Now let's look at a more OOP-centric implementation, using "big bad" inheritance to boot:

class A extends Array {
  sortBy(key) { return this.sort((a, b) => a[key] - b[key]); }
  head() { return this[0]; }
};

const users = [
  { 'user': 'barney',  'age': 36 },
  { 'user': 'fred',    'age': 40 },
  { 'user': 'pebbles', 'age': 1 },
];

const youngest = A.from(users)
  .sortBy('age')
  .map(o => o.user + ' is ' + o.age)
  .head()

This looks quite a bit closer syntax-wise to the lodash example (being also based on fluent interfaces), except that it doesn't require remembering to unwrap .value() at the end.

Now be honest. Between the more functional flavor and the more object oriented flavor, which one would you rather maintain/debug and why? There's a good chance that you find the OOP version easier to grok, because fluent interfaces are familiar to programmers trained in C-derived languages, and techniques like currying are not.

There's something called a honeymoon phase, which is common during the early stages of learning something. Many JS developers are still in a stage where their biggest exposure to functional concepts comes from the bliss of learning to switch from for loops to Array.prototype.map and friends, but they have yet to see the true depths of the FP abyss.

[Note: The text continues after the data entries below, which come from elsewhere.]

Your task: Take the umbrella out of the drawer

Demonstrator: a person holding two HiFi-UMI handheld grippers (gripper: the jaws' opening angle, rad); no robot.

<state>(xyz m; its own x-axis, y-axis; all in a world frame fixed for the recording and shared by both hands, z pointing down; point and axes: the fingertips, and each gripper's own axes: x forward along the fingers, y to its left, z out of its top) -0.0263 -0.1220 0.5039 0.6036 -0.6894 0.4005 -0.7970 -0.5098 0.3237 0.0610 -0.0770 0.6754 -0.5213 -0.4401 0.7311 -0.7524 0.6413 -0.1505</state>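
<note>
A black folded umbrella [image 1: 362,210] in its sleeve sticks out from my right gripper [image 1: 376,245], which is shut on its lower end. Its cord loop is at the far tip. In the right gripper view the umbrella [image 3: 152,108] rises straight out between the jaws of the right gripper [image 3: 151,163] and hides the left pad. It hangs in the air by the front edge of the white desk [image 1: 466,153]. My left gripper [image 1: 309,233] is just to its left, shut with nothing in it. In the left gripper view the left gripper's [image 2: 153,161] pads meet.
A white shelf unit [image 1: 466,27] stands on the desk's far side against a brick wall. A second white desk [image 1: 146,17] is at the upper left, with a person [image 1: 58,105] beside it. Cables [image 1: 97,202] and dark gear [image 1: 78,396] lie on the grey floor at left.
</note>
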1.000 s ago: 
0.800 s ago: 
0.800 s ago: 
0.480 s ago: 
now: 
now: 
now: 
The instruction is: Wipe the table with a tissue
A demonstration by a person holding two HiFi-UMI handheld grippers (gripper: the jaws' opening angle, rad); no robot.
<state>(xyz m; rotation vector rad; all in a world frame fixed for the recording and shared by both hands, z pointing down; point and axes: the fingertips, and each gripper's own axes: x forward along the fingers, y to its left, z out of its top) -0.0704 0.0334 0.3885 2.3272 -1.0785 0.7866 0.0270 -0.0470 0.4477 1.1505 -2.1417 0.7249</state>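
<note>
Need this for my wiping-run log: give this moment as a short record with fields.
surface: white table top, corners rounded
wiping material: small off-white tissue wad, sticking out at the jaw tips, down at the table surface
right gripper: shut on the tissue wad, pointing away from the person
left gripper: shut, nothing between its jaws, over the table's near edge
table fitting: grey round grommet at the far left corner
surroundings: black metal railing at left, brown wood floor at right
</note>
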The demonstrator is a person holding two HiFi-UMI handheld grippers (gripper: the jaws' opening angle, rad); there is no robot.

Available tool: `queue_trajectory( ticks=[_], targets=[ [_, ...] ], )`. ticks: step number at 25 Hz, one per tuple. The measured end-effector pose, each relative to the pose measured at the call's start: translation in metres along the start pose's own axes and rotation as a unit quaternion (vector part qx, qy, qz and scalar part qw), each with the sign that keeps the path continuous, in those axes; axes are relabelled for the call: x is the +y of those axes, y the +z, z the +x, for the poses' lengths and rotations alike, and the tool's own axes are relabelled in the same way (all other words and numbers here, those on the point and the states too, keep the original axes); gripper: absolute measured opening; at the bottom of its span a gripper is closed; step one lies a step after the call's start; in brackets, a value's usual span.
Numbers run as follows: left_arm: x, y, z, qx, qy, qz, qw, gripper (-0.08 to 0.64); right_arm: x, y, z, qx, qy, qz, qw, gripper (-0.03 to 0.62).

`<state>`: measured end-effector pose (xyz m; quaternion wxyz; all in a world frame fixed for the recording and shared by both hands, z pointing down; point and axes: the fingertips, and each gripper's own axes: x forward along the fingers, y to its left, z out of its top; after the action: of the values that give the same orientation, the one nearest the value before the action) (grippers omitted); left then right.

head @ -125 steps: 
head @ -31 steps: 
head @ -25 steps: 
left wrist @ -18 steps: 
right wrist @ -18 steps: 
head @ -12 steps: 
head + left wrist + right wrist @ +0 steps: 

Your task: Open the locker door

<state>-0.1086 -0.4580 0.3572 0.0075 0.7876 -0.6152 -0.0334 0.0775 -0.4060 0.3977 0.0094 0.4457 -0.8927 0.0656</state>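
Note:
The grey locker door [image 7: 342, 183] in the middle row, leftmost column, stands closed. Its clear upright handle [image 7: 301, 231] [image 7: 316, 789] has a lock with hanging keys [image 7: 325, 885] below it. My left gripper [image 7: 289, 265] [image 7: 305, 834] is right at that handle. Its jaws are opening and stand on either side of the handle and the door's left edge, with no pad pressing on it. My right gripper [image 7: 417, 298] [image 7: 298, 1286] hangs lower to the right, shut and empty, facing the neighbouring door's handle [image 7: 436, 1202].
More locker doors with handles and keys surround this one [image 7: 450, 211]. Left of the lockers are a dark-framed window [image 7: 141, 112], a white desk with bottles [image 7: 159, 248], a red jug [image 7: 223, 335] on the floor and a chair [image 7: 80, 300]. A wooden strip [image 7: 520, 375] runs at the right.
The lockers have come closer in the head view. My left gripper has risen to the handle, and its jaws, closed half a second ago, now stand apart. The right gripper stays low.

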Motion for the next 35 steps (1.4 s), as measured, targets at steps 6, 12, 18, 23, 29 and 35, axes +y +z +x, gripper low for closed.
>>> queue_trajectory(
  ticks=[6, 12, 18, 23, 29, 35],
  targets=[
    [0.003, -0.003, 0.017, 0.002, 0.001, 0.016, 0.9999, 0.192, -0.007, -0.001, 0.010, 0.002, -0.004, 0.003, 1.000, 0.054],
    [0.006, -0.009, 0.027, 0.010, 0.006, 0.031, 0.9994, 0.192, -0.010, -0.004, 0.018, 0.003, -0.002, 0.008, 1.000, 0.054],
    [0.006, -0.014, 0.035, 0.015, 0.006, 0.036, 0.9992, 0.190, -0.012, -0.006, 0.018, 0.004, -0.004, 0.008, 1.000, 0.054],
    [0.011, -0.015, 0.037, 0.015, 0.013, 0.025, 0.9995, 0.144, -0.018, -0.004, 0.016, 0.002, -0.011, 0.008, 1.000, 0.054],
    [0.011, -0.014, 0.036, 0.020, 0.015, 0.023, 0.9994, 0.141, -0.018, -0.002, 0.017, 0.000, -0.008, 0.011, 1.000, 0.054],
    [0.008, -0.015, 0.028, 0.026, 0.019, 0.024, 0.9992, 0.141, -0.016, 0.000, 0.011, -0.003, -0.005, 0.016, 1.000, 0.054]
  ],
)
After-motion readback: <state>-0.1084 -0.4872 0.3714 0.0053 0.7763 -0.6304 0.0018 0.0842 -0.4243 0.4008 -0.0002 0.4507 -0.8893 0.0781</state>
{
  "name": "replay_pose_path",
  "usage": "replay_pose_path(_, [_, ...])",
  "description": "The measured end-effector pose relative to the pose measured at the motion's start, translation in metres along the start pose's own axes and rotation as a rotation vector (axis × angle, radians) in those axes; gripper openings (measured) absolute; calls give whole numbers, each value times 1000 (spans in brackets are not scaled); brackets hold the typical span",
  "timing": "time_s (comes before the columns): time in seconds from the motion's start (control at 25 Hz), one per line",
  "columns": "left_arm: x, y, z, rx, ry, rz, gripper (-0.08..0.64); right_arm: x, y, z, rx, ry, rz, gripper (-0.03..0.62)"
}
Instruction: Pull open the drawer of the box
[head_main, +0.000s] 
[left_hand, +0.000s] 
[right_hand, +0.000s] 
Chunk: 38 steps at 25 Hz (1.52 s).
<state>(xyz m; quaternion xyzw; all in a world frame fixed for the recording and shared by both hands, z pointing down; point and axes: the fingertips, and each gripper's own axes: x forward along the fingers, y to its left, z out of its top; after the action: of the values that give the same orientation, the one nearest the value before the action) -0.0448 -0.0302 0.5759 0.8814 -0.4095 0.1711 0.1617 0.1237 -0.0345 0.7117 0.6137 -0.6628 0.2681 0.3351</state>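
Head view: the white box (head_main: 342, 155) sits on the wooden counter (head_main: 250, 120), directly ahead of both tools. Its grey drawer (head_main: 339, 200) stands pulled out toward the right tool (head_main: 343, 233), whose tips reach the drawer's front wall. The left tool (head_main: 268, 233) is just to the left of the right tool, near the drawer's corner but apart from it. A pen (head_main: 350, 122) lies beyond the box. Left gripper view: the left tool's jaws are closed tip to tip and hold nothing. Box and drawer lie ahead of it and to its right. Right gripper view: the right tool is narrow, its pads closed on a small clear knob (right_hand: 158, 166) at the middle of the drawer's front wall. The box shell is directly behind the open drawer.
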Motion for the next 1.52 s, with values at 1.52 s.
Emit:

The functional snippet above may already seem somewhat daunting to the less advanced developers, even though it only uses basic functional patterns, and yet it's merely a glimpse of what lurks beneath. For example, I didn't mention that there's a nasty obscure memory bug in that code. Would your love for FP still show after getting battle scars from tackling issues like it? Or is the comfort of OOP fluent-interface-based composition more homely after all?

Stronger together

We have a tendency to want to pick teams in our quest for programming mastery, but we can see from lodash's mix-and-match approach that as far as FP vs OOP goes, the two paradigms are not really at odds with each other in practice (and can in fact complement each other well).

A good takeaway from this exploration is that rather than antagonizing OOP, it may make more sense to embrace it along with FP, but stick to the familiar subsets of each paradigm to achieve our goals.